- TASK OBJECTIVE:
Leave out the pictures and output exactly the lines below from the one with "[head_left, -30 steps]" down to the one with "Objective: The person", both of them included.

Data items:
<<<<

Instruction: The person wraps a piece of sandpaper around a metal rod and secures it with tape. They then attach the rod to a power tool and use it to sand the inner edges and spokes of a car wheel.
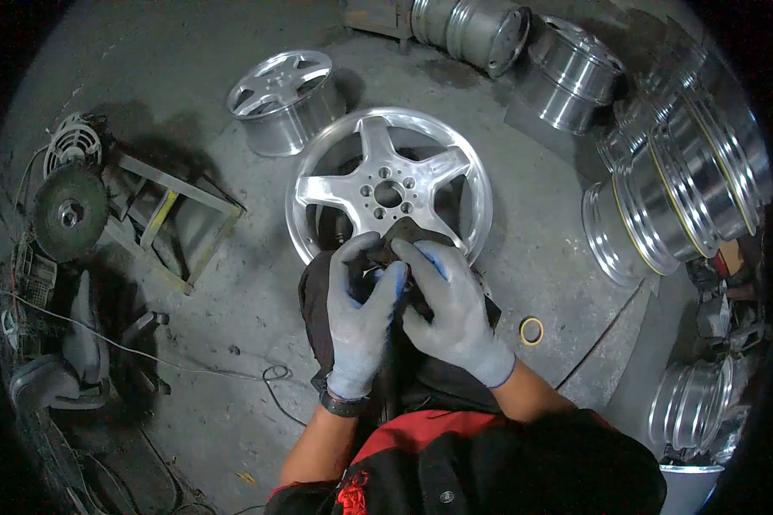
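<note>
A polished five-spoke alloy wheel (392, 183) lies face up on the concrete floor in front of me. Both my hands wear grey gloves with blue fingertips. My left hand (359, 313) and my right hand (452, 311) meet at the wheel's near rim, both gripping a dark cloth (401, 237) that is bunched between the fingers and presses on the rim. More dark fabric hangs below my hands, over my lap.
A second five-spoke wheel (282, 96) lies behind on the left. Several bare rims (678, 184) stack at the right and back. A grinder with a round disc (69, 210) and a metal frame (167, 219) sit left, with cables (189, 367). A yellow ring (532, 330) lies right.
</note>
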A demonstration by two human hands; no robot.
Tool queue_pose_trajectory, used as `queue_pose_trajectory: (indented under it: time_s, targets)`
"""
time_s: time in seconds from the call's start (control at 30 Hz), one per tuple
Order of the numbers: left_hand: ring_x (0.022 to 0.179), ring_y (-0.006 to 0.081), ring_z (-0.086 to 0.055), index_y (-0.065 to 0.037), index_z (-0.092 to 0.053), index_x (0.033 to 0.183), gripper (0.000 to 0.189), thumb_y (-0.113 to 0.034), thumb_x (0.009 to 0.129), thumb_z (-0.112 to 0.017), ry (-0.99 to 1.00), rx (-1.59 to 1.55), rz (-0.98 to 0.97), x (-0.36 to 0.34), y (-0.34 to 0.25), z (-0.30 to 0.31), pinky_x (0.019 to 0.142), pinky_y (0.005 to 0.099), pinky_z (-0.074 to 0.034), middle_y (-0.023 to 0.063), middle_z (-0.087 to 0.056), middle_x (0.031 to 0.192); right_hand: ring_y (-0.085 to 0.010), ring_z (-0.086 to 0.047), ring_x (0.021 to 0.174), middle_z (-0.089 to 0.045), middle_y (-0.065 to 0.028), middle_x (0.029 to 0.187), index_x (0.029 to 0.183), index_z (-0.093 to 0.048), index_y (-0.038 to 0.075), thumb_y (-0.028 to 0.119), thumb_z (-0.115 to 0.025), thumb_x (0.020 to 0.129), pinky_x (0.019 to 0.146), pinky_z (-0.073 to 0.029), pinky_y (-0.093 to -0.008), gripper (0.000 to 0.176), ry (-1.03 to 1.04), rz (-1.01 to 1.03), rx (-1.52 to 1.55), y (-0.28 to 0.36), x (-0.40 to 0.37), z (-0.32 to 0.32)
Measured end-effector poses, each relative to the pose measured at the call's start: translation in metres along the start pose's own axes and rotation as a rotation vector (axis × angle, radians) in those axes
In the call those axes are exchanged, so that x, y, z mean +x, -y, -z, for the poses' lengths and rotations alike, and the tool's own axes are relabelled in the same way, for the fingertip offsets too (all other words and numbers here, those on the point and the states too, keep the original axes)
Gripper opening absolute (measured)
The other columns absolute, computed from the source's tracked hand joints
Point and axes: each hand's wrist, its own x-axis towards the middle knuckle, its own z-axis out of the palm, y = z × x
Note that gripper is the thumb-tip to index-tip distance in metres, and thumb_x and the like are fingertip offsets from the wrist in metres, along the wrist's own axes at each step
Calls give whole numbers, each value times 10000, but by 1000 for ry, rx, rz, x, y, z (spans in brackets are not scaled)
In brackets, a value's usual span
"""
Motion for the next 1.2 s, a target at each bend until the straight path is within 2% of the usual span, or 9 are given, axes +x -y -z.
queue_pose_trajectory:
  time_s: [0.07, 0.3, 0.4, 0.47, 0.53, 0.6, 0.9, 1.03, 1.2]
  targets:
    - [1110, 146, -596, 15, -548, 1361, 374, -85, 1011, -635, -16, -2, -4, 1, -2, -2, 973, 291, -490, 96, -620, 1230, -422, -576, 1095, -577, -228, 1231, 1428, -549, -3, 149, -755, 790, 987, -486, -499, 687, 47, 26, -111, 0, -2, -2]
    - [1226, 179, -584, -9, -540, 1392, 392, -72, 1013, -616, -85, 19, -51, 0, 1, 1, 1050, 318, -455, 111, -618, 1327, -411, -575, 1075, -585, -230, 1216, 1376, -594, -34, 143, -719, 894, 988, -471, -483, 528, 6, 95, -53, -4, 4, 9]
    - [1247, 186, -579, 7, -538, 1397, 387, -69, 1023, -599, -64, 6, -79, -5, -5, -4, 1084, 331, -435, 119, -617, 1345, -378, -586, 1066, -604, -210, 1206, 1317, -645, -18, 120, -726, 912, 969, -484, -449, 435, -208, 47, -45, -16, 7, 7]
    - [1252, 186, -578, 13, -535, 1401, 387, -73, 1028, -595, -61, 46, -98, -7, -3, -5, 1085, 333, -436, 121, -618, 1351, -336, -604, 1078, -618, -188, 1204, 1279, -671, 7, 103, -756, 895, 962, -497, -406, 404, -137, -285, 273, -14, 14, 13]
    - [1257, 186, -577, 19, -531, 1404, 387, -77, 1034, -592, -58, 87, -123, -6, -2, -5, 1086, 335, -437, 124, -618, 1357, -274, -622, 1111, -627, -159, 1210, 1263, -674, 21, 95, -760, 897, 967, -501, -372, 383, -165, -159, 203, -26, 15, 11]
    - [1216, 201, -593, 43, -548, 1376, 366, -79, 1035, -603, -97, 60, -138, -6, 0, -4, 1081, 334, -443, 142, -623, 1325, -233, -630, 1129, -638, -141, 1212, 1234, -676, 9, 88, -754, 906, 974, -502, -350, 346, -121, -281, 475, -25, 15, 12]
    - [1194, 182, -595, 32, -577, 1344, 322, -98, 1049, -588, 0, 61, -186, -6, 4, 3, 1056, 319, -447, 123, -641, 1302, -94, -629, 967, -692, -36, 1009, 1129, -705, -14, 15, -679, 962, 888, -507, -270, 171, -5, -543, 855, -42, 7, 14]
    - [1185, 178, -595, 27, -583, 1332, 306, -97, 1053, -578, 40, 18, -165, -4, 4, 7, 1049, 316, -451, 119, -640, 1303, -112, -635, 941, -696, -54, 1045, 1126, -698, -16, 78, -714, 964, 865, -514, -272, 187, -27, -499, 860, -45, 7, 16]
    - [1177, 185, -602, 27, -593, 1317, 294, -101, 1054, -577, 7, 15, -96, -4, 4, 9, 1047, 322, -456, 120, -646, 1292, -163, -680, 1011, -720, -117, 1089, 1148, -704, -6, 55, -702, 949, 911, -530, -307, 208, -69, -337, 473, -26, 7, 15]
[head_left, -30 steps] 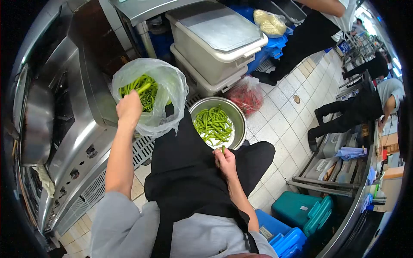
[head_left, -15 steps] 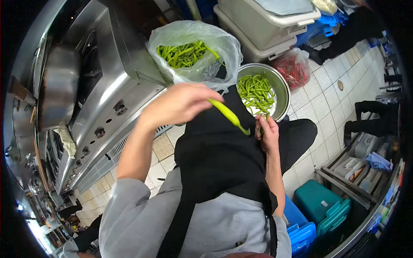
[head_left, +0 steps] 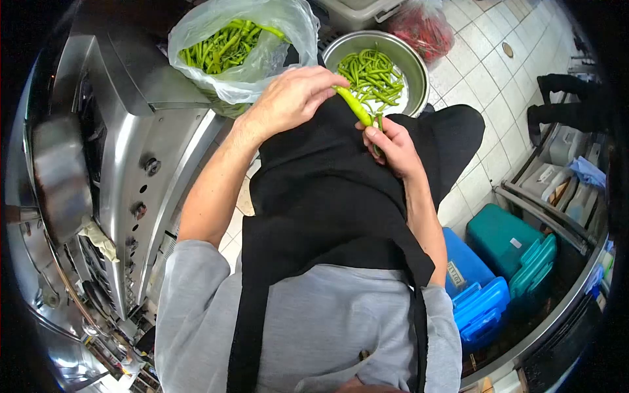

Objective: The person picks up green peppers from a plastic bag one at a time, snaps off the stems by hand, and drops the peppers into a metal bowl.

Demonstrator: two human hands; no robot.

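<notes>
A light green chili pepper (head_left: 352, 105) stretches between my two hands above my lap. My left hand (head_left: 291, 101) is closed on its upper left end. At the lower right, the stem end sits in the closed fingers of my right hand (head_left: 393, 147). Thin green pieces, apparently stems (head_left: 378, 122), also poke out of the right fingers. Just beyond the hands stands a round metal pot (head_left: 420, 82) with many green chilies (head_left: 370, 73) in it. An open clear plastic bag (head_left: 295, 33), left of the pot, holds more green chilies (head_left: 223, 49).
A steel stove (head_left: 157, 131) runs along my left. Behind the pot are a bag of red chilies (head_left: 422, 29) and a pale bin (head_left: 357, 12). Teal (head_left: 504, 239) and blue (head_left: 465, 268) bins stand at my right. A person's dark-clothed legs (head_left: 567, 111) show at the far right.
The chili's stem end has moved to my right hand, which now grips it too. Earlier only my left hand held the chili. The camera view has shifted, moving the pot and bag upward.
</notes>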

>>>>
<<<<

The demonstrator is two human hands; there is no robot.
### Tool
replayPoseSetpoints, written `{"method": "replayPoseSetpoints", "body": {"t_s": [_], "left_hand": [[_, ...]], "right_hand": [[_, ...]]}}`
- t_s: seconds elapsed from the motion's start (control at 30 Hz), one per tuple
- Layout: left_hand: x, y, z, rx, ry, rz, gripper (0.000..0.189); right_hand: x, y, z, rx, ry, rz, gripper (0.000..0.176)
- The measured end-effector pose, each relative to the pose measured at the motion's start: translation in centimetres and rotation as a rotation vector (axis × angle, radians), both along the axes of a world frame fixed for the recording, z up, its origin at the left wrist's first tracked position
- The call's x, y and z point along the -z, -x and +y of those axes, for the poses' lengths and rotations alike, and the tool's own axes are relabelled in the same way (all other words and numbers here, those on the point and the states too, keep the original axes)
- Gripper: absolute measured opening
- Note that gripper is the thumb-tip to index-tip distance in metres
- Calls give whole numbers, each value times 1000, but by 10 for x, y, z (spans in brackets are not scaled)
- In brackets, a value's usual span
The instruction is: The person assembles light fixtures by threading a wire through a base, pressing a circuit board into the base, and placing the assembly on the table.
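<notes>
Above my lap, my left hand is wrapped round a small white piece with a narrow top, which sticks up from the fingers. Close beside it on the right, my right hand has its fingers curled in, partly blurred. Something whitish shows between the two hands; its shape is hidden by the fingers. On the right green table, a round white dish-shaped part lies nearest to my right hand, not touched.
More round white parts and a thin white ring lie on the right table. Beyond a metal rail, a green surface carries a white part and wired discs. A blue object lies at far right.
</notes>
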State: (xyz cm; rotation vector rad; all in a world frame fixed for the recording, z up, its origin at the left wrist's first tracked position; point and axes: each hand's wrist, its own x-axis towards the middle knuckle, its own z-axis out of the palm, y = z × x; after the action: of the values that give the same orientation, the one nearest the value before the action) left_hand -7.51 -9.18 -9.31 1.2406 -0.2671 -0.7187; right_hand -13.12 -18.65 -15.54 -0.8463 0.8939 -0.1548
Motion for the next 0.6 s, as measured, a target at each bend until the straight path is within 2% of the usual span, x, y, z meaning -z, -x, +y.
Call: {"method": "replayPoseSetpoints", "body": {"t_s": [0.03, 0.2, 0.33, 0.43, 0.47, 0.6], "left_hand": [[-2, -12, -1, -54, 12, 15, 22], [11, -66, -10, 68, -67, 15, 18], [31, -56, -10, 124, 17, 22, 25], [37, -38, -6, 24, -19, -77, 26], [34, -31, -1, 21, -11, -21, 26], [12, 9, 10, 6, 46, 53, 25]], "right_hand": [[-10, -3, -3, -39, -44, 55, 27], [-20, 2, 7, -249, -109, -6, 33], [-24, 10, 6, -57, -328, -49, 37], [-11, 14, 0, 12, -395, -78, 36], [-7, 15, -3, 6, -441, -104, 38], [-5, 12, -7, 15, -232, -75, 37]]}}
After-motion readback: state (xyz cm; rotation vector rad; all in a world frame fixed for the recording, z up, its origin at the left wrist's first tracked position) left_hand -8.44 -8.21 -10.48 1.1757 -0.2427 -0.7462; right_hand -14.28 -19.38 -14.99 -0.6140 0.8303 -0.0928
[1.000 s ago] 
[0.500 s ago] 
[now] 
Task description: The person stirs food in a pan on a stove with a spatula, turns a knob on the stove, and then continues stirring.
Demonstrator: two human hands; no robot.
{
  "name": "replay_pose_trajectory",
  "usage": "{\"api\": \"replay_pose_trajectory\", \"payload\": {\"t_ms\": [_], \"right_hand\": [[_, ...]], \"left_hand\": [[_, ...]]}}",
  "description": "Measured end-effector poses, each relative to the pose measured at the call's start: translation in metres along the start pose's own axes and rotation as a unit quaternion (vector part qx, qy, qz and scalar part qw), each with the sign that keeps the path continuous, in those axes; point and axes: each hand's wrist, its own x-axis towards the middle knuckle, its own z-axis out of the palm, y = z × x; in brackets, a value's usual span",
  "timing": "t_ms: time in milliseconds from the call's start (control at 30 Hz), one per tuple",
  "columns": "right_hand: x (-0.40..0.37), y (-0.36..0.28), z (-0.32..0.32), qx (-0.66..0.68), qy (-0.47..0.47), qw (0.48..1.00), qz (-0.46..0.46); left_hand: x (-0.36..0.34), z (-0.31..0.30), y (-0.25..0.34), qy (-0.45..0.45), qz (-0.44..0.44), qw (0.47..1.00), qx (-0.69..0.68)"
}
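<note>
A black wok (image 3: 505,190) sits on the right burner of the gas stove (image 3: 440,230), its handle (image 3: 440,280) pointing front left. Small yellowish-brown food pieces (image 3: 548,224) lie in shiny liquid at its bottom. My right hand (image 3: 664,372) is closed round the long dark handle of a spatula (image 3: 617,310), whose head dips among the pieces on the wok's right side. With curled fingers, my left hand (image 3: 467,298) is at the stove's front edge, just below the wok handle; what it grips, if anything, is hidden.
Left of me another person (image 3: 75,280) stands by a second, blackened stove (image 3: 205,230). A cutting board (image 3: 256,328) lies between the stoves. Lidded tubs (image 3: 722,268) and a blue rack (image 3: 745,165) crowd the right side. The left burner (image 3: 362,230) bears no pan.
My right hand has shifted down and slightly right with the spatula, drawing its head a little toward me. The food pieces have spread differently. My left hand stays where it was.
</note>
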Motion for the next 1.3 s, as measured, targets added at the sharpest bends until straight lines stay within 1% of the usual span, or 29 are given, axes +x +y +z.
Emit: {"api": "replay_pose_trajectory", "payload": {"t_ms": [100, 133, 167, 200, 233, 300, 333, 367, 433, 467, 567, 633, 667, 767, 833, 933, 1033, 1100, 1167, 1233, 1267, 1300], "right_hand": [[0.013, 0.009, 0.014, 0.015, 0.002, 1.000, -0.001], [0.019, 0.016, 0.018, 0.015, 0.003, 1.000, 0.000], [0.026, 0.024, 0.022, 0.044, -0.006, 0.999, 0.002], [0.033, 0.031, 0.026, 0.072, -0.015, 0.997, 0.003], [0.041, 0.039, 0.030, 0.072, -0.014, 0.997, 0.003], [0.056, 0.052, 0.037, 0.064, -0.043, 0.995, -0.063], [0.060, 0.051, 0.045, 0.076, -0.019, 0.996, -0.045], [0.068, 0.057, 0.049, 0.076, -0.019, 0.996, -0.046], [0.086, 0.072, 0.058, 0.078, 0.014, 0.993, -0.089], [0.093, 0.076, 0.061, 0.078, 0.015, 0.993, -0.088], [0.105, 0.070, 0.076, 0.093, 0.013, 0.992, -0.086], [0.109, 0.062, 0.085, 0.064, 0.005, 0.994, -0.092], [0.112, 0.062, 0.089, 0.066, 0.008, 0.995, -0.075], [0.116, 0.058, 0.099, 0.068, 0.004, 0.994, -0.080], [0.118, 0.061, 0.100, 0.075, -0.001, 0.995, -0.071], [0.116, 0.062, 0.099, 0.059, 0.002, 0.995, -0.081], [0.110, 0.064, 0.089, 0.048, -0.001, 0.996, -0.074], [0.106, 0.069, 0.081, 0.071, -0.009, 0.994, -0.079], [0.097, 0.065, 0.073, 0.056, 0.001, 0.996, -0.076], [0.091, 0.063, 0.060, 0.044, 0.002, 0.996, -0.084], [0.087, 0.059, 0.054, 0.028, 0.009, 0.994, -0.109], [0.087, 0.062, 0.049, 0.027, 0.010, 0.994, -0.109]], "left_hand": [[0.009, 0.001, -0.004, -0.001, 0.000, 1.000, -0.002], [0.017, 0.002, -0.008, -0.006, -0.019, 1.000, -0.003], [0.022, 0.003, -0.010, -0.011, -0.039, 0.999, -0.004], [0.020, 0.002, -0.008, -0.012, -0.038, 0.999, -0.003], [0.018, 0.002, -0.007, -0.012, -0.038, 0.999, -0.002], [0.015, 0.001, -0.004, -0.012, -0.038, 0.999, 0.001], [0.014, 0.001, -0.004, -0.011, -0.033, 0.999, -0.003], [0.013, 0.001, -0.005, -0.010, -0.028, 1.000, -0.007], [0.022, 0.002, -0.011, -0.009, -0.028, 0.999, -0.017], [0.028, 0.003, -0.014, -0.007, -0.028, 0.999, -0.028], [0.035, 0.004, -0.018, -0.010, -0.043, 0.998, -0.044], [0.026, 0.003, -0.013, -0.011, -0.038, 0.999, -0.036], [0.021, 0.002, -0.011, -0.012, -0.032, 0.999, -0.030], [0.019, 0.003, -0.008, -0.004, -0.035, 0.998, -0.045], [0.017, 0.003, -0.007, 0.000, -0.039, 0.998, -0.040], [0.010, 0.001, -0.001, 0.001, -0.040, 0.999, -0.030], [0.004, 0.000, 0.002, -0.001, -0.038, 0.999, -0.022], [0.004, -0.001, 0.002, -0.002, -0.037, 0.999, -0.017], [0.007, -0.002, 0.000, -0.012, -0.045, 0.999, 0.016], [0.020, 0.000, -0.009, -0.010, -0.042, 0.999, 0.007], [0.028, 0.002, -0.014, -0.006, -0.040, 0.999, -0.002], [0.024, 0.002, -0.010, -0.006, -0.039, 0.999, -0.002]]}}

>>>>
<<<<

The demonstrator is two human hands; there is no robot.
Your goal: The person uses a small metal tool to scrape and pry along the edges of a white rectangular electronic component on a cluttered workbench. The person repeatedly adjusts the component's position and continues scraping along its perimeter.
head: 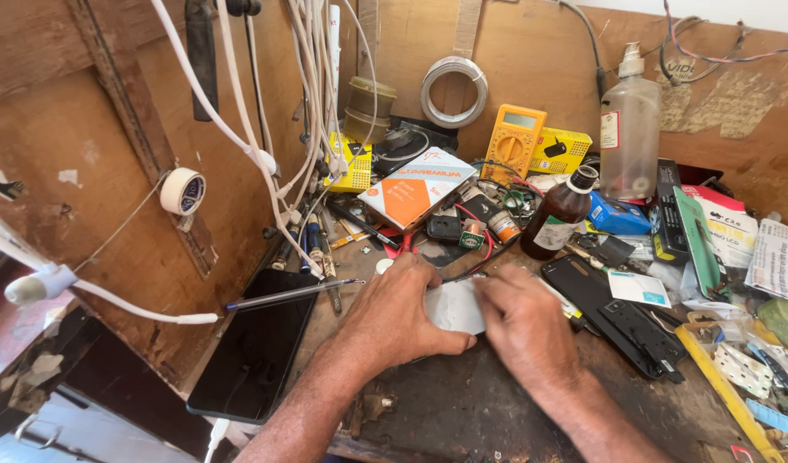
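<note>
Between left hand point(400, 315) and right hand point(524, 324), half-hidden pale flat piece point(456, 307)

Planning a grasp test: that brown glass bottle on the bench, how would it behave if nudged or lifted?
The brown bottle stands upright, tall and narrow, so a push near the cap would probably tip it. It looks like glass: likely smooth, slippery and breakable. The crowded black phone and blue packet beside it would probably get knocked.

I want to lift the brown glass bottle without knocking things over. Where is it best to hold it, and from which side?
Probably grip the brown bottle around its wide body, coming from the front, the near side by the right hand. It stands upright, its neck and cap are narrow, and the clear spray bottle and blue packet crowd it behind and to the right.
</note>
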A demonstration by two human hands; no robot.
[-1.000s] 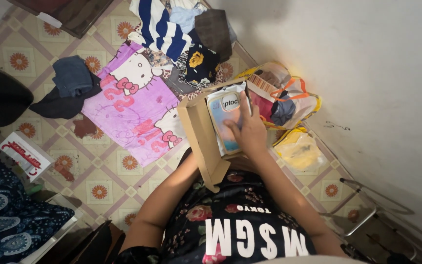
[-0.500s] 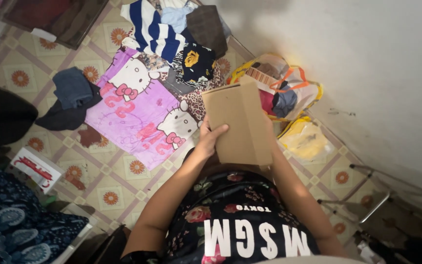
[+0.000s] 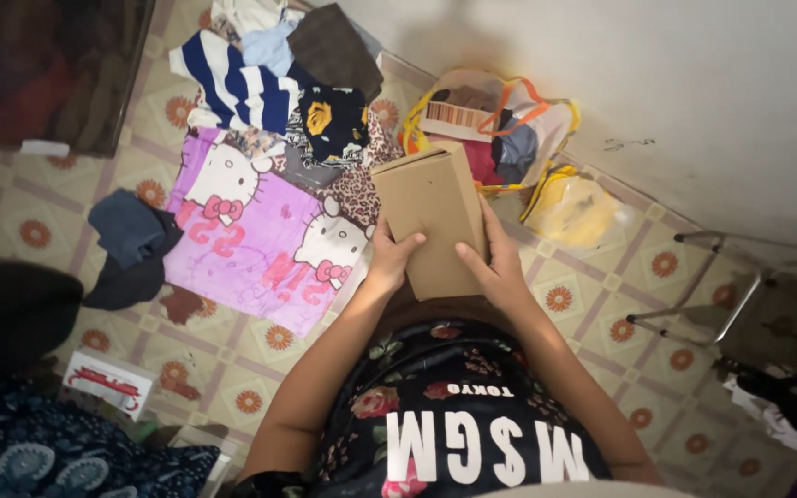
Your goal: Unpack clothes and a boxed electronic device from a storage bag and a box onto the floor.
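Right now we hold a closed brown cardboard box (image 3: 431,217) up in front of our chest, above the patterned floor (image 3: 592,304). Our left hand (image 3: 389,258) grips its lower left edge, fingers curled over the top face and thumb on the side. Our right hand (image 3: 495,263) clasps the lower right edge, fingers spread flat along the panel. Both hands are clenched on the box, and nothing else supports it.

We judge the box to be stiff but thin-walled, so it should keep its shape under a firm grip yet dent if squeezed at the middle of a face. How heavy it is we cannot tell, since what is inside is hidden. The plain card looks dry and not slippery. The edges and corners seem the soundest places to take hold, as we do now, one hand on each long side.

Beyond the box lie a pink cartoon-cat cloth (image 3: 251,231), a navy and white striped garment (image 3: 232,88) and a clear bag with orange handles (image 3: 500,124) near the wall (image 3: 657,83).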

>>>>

- RESULT OF THE EXERCISE:
[head_left, -30 steps] 
[head_left, -15 steps] 
[head_left, +0 steps] 

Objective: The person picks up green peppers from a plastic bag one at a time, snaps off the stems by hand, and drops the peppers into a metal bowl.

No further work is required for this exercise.